Given data
· · · ·
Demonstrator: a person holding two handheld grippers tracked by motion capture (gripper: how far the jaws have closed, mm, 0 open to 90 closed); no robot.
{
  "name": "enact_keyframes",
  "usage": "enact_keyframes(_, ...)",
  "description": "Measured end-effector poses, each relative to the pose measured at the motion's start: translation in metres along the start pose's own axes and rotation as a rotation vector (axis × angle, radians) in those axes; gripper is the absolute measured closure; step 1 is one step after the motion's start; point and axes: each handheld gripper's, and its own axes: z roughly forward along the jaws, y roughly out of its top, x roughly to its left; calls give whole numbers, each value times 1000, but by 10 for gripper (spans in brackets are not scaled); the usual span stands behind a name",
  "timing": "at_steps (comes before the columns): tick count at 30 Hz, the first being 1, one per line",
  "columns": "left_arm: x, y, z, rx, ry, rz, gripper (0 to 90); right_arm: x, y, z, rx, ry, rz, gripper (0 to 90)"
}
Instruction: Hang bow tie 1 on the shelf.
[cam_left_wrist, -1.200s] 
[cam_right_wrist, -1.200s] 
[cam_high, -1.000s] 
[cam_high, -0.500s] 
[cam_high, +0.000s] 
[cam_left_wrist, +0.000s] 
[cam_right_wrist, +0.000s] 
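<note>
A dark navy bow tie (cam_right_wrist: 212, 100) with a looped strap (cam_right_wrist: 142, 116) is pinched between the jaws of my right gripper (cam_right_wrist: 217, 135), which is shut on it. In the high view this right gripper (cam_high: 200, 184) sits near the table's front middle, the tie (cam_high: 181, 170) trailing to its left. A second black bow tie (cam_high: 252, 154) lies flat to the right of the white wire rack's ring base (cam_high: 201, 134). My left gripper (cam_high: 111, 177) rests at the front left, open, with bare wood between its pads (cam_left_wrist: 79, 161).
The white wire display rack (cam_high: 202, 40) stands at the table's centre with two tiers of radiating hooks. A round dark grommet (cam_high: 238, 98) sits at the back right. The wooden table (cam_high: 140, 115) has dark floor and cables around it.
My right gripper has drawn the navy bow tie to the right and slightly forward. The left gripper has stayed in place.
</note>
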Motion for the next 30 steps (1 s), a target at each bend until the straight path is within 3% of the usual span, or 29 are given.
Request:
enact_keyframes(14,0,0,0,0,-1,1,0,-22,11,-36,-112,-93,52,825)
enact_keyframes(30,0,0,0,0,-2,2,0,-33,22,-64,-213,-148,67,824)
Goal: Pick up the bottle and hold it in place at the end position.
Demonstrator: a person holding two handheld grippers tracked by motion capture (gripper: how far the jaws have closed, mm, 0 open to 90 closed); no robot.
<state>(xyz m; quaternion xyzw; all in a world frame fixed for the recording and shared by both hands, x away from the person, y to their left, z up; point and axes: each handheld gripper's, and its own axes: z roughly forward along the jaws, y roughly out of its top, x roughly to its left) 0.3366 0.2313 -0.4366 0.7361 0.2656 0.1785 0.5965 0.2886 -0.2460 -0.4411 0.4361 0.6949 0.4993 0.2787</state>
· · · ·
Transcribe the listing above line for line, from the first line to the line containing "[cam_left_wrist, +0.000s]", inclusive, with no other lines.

Answer to the exercise
Demonstrator: a person holding two handheld grippers tracked by motion capture (gripper: how far the jaws have closed, mm, 0 open to 90 closed); no robot.
{
  "name": "enact_keyframes",
  "usage": "enact_keyframes(_, ...)",
  "description": "Measured end-effector poses, each relative to the pose measured at the motion's start: translation in metres along the start pose's own axes and rotation as a rotation vector (axis × angle, radians) in those axes; gripper is the absolute measured closure; step 1 is one step after the motion's start; point and axes: each handheld gripper's, and its own axes: z roughly forward along the jaws, y roughly out of its top, x roughly to its left; calls give whole numbers, each value times 1000, but by 10 for gripper (spans in brackets are not scaled); the usual span stands behind a name",
  "timing": "at_steps (comes before the columns): tick count at 30 Hz, the first being 1, one per line",
  "columns": "left_arm: x, y, z, rx, ry, rz, gripper (0 to 90); right_arm: x, y, z, rx, ry, rz, gripper (0 to 90)"
}
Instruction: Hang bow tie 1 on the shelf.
[cam_left_wrist, -1.200s] 
[cam_right_wrist, -1.200s] 
[cam_high, -1.000s] 
[cam_high, -0.500s] 
[cam_high, +0.000s] 
[cam_left_wrist, +0.000s] 

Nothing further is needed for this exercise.